▶ **TASK TO CARRY OUT**: Among the entries below, one line contains "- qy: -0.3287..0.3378" and another contains "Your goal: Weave". Transcribe those two lines and every line between them, exactly.
↓
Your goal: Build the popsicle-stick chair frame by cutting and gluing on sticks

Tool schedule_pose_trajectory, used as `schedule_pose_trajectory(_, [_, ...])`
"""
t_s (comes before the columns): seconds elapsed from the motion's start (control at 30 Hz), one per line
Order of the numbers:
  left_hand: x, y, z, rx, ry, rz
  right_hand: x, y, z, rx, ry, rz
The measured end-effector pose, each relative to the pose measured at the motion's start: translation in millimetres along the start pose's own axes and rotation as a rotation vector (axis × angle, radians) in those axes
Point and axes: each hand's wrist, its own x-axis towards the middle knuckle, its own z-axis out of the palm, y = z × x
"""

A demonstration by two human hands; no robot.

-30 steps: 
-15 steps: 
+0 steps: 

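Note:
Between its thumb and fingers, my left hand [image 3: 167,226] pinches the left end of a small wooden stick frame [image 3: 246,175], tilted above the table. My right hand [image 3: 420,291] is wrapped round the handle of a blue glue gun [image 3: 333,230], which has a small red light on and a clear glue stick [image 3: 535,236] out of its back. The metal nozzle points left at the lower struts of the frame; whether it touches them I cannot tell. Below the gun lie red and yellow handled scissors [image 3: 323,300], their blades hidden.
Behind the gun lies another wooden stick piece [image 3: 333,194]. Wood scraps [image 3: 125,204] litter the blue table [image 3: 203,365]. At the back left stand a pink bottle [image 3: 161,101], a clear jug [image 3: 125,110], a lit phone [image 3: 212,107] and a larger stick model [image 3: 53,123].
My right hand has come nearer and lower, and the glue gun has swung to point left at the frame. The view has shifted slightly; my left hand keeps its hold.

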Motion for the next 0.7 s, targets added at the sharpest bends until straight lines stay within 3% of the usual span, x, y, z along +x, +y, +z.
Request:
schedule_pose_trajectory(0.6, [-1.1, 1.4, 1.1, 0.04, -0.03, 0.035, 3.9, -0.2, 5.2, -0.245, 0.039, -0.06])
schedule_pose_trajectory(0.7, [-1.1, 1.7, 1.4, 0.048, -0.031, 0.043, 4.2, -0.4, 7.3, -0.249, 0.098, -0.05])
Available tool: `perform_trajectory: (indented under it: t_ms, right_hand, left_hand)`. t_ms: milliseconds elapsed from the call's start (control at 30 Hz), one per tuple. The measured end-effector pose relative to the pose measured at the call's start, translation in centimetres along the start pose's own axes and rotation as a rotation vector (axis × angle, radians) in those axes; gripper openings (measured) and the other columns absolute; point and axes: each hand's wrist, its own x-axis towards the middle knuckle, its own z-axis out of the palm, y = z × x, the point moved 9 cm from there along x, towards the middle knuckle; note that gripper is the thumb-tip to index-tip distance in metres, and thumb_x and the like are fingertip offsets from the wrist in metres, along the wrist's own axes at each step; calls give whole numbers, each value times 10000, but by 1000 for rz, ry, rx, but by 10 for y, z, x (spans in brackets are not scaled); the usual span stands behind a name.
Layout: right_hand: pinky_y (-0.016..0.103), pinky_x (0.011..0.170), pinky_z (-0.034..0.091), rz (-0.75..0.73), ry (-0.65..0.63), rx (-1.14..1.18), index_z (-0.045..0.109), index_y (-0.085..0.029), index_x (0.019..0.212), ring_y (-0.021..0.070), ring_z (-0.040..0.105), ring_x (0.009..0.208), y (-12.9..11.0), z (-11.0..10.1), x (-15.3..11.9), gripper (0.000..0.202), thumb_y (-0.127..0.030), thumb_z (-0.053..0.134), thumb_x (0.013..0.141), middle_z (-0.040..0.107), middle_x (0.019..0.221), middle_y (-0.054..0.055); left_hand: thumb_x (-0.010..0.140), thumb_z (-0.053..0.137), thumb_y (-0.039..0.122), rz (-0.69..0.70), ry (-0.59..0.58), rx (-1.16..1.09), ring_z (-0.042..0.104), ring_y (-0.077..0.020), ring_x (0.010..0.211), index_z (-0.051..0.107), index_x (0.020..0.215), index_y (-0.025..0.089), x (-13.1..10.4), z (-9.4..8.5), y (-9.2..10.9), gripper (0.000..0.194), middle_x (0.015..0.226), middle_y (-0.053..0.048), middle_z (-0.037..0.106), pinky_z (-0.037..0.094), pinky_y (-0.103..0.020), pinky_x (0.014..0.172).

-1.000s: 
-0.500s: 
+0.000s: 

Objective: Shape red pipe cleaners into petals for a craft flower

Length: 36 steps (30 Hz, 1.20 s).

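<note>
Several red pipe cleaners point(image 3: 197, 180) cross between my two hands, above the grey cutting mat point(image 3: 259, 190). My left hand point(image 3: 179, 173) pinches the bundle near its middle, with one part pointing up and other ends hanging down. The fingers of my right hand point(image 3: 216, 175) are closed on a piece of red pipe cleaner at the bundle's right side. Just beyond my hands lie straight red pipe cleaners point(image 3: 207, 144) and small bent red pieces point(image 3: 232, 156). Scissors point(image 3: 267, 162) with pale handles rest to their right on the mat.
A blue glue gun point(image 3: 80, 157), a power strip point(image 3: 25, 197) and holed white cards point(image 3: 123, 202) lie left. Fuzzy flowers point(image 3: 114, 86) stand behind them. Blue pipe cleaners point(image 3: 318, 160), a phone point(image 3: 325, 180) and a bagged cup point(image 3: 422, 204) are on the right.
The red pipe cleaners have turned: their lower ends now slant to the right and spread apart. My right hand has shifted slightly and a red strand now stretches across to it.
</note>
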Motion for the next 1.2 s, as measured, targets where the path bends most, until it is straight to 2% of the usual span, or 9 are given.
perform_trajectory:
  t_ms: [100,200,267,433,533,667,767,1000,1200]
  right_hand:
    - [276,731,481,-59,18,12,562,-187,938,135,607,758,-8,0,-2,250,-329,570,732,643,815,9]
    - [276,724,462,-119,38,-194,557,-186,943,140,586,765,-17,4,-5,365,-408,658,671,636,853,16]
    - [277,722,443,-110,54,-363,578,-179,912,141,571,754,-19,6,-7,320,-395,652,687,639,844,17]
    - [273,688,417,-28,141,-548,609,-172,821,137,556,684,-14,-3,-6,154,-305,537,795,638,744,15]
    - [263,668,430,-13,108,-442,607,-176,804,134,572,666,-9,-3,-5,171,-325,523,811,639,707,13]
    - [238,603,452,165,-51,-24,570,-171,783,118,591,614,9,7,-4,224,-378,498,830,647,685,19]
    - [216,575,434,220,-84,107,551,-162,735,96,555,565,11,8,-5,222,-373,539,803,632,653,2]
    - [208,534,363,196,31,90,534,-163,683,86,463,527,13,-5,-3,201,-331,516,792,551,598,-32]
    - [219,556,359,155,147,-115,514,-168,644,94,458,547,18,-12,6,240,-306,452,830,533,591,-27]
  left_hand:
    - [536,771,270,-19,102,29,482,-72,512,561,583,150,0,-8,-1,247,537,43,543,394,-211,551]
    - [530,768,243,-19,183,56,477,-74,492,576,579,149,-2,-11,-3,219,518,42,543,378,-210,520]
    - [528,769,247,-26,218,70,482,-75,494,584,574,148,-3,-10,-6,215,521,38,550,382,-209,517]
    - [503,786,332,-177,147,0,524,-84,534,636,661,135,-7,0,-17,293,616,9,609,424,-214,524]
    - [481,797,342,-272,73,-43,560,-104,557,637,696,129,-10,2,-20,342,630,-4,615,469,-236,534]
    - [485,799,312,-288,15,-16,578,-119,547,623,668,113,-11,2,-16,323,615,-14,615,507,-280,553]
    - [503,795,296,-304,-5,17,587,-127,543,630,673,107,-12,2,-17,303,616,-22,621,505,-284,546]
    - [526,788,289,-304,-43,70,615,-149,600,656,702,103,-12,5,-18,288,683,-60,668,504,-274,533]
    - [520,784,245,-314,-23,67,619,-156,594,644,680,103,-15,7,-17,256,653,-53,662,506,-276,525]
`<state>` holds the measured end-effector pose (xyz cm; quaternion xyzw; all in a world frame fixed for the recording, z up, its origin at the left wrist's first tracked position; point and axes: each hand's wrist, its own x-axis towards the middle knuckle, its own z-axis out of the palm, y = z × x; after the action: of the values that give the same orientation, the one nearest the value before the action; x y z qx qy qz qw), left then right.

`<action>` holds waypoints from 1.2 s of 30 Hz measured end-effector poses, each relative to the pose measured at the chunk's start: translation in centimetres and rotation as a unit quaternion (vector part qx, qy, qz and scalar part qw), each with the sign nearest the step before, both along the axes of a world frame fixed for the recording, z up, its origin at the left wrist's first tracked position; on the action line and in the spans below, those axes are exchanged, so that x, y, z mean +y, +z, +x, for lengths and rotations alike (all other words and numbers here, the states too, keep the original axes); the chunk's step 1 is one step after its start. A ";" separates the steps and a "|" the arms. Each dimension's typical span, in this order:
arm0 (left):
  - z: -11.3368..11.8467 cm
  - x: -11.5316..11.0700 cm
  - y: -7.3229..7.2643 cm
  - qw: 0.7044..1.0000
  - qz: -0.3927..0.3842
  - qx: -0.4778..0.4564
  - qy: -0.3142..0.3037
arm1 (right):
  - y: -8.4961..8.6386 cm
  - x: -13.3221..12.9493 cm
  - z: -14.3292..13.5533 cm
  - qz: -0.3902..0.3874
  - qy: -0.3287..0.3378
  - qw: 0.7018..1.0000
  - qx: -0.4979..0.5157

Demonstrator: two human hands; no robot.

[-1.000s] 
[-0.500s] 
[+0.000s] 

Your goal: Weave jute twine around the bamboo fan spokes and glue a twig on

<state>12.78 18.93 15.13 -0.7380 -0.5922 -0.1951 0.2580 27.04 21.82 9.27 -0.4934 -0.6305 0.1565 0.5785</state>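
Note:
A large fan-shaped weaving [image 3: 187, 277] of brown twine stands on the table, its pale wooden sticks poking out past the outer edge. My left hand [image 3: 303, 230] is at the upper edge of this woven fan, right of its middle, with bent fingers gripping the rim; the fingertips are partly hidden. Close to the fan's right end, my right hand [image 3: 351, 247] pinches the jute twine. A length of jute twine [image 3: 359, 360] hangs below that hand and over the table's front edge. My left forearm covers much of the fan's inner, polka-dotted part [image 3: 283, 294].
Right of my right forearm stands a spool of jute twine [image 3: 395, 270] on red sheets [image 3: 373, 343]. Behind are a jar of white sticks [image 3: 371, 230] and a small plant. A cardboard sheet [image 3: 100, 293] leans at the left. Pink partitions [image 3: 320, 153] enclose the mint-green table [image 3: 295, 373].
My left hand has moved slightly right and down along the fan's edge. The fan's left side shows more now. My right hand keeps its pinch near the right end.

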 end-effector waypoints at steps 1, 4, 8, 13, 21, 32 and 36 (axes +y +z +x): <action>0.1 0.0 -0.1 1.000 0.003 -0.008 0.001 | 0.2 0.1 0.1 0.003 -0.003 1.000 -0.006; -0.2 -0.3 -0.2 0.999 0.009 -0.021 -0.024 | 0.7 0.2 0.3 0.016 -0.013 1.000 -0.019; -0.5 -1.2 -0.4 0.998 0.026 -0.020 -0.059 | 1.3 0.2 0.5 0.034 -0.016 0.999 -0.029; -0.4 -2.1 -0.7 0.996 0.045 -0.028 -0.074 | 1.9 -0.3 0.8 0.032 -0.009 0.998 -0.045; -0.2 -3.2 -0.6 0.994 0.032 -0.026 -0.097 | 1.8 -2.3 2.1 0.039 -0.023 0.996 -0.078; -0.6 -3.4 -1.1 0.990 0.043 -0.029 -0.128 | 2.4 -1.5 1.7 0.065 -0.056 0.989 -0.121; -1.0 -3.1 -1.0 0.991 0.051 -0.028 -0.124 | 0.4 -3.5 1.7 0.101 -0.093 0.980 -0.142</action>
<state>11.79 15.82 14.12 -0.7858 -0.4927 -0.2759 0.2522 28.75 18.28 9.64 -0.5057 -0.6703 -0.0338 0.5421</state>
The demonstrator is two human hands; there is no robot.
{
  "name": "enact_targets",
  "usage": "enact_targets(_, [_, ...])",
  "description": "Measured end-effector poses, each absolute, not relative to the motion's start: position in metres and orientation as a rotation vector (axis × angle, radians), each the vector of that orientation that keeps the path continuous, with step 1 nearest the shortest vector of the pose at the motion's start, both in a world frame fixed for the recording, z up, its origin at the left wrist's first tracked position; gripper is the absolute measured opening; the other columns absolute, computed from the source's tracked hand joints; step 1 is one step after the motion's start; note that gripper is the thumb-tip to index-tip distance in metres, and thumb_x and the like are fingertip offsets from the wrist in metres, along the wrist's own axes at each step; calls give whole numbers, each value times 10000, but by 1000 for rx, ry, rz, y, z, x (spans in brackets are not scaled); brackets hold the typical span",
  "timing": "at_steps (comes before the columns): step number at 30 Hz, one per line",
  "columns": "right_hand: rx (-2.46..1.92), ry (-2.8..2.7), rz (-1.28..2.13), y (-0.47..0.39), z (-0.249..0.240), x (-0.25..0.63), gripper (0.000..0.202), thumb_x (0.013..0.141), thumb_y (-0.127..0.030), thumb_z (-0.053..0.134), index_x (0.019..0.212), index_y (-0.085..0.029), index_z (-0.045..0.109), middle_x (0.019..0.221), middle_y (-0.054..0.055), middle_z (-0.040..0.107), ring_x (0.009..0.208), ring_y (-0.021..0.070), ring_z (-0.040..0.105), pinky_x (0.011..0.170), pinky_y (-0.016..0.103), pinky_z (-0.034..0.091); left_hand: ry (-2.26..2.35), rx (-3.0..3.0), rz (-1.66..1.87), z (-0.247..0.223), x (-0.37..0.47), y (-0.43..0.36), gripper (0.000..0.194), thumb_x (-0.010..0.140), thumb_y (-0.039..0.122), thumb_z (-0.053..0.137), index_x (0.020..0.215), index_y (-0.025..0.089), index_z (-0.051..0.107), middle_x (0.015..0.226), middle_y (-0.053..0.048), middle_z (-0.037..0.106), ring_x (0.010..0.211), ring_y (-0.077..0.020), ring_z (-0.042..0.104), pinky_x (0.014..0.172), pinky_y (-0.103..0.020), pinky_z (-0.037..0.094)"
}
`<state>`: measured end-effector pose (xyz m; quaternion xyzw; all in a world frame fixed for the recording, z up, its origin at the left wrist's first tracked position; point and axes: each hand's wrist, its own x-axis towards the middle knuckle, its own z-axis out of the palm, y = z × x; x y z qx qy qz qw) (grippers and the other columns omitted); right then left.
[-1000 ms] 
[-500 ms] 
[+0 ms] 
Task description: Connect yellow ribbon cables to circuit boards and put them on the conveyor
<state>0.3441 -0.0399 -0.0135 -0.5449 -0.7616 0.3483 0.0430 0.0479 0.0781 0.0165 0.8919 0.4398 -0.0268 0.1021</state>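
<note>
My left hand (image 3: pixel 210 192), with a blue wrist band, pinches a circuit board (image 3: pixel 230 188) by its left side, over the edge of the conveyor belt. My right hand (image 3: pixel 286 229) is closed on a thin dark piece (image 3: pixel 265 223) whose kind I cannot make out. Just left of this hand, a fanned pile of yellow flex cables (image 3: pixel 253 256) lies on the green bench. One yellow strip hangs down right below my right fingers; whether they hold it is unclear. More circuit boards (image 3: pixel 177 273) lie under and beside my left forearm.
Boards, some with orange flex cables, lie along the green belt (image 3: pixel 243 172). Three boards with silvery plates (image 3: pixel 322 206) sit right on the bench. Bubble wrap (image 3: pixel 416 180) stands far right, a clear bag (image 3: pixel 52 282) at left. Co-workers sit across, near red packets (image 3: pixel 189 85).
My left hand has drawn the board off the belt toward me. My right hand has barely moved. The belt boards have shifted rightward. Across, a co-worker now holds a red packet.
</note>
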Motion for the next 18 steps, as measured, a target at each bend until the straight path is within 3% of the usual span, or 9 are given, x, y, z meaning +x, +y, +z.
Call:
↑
▶ **RESPONSE FOR THIS EXERCISE**:
  - qy: -0.3287..0.3378
  - qw: 0.7018..1.0000
  - qx: -0.4979..0.5157

Demonstrator: two human hands; no robot.

[-1.000s] 
[-0.500s] 
[+0.000s] 

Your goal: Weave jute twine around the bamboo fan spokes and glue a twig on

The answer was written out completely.